You'll be doing marketing on a high volume, as an example, 1,500 postcards mailed to vacant houses.  On average, that will generate 15 - 20 calls. From those calls you'll make 10 offers, after doing research on house/area/values and on average, you'll get 1 accepted. 

If you're new and just starting out, your closing ratio may not be the same, so plan for 2 months of marketing costs before you make a profit.  If it happens sooner - great!  You have more money to put back into marketing.

Once you get that offer accepted, it's time to be conservative and plan properly.  If you're going to keep the house as a long term hold, then plan for expensive repairs and vacancies.  Put some money aside to help with these things.  If the numbers show a $200 a month cash flow, then plan on a $100/month cash flow.  This way, if the extra happens - it's gravy. 

If you think the property will need an A/C unit in 2-3 years, start saving for it now.

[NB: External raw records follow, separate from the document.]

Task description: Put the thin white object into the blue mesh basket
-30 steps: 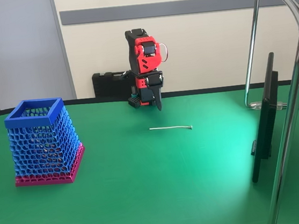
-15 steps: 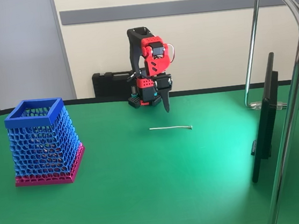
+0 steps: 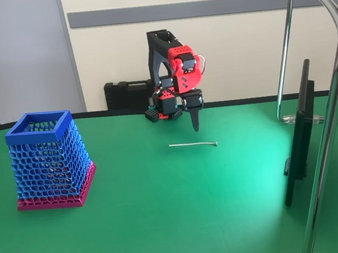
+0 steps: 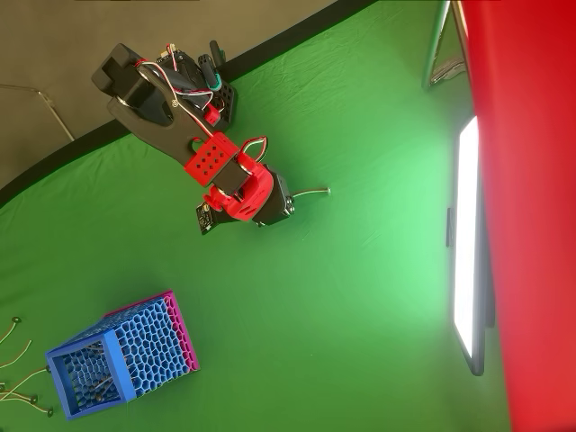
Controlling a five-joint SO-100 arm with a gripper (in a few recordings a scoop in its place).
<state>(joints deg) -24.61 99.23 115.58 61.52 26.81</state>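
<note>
Overhead, fingers (image 3: pixel 195 125) look together, empty, hanging above the thin white object (image 3: pixel 193 144).

The surface (image 3: pixel 168 224) is covered in green cloth with a dark, curved far edge. In the fixed view, the blue mesh basket (image 3: pixel 49 159) stands upright near the left edge, resting on its magenta-pink base band. The thin white object (image 3: pixel 193 144) lies flat toward the middle, well apart from the basket and closer to the far edge, its thicker end pointing right. The arm's base (image 3: pixel 166 110) sits at the far edge. A dark flat screen (image 3: pixel 299 133) stands upright near the right edge, just in front of a chrome stand's foot (image 3: pixel 302 118). In the overhead view, several small thin sticks (image 4: pixel 16 360) lie beside the basket (image 4: pixel 121 355) at the surface's edge.
</note>
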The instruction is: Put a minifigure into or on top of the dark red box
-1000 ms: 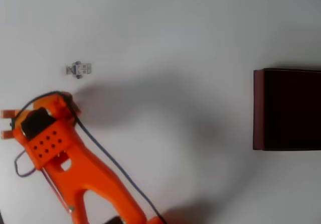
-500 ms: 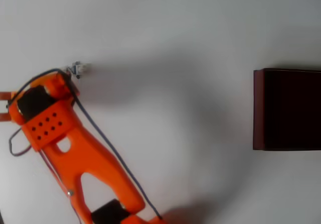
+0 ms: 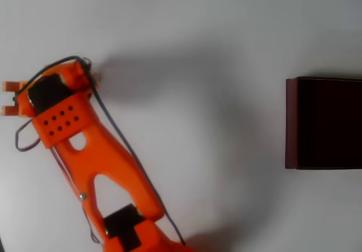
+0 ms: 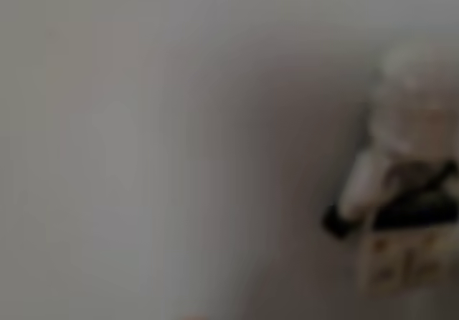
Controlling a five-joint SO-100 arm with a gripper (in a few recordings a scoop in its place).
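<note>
Though blurred, minifigure [image 4: 409,184] cut off, wrist view

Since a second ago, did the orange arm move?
Yes. In the overhead view the orange arm went up the picture, away from its bottom edge, no nearer the dark red box, covering the minifigure's spot.

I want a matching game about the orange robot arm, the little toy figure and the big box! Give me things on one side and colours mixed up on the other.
Things:
1. plastic robot arm
2. tiny toy minifigure
3. sides of the large rectangular box
4. flat table top

Colours:
A. dark red
B. plain pale white-grey all over
C. bright orange
D. white with small dark marks

Right pairs: 1-C, 2-D, 3-A, 4-B
</note>
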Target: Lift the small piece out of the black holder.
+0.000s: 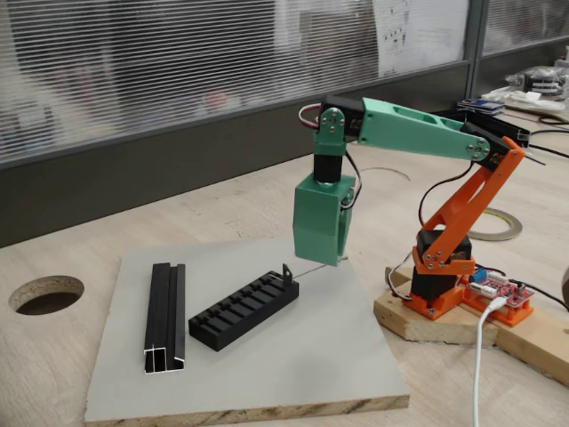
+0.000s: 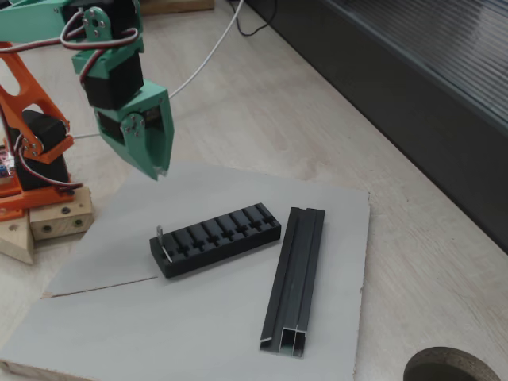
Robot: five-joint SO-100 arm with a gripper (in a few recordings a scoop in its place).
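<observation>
Hovering empty with jaws together, the gripper point(image 2: 159, 168) should open, then descend squarely over the bracket point(image 2: 161, 243) at the holder's point(image 2: 218, 238) end.

Tabletop point(image 1: 222, 196) — pale wood, round hole point(image 1: 46, 294) cut through | grey board point(image 1: 293, 356) flat on it | on the board: black holder point(image 1: 244, 311) and black channel rail point(image 1: 166, 317) — side by side, apart | arm's wooden base block point(image 1: 427, 320) beside the board
</observation>
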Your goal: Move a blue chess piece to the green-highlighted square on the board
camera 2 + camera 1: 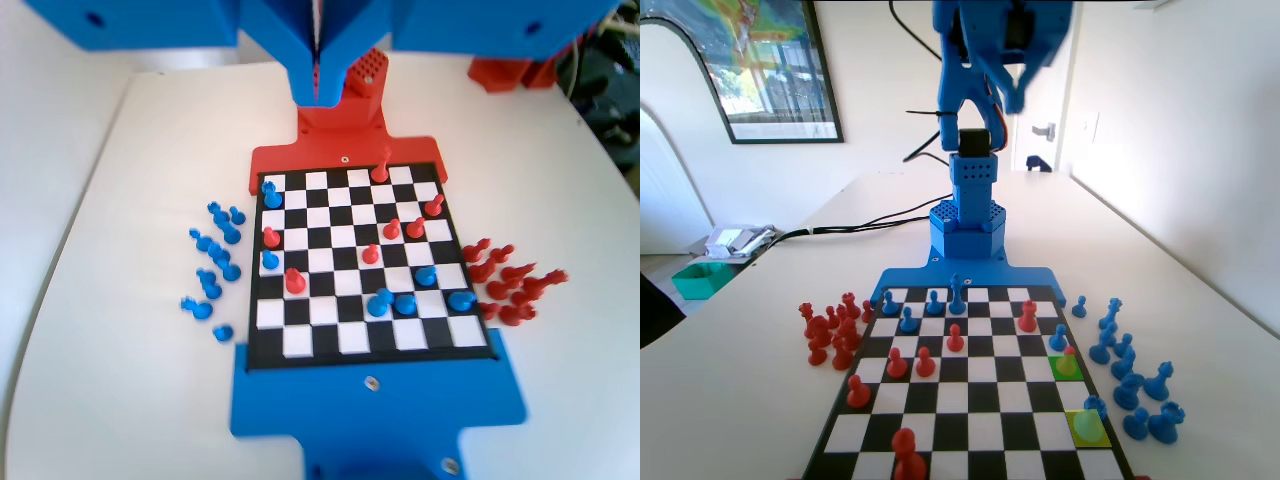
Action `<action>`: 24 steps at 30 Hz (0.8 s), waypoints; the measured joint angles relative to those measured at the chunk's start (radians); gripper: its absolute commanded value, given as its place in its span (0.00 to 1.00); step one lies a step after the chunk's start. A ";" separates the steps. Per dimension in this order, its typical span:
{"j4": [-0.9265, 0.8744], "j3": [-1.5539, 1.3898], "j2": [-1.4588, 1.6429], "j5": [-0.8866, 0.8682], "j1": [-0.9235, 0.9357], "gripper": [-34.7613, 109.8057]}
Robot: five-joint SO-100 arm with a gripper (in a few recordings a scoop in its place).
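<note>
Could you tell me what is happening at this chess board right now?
The blue arm is raised high above the board, and its gripper looks shut and holds nothing. In the fixed view, a blue pawn stands on the paler yellow-green square at the right edge near the camera. The bright green square, one row nearer the arm, has a red piece at its far edge. Captured red and blue pieces sit on the table on either side of the board.
</note>
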State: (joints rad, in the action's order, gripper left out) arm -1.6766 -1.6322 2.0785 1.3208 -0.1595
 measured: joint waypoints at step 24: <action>0.419 0.052 -0.611 -0.304 -0.169 0.32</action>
State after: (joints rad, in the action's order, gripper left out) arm -1.2579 -1.5800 1.4680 1.0170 -0.3283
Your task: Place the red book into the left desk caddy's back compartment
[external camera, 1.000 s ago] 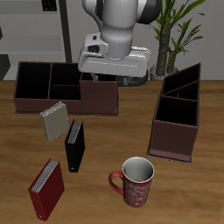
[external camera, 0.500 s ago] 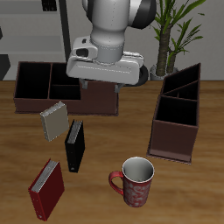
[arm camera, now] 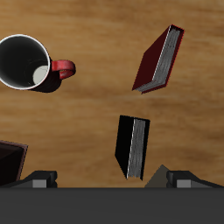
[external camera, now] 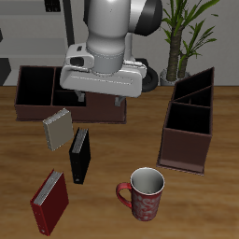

Tenants don't change filters so A/C units tend to get put through the ringer.  

One of the ways that I get around a lot of this is using tenant-buyers as my exit strategy.  I get a small (3-5%) down payment from them and lock in a price that they can buy the house for while they get their credit straightened out.  I give them a break on the rent (maybe $50/mo) if they don't call me for any repairs and do them themselves.  I use a standard rent-to-own contract for this.  Bill Bronchik created the one I use. 

The point is that things happen.  Not everything always works out exactly as we expect it to and being prepared for that is key, especially for new investors with little to no cash. 

Don't let this keep you from taking action, just take calculated, conservative action and protect yourself with good common sense.

Creative real estate investing is about buying right, making good offers, planning well and having multiple exit strategies.


Comments (2)

  1. Nice post. Real estate is easy for the one ready to put in all the heard work while being diligent with the numbers. There is nothing like easy money in any industry whatsoever. Nice work on having tenant-buyers. Thanks for sharing!


  2. Good read. I'm totally on board with your way of thinking.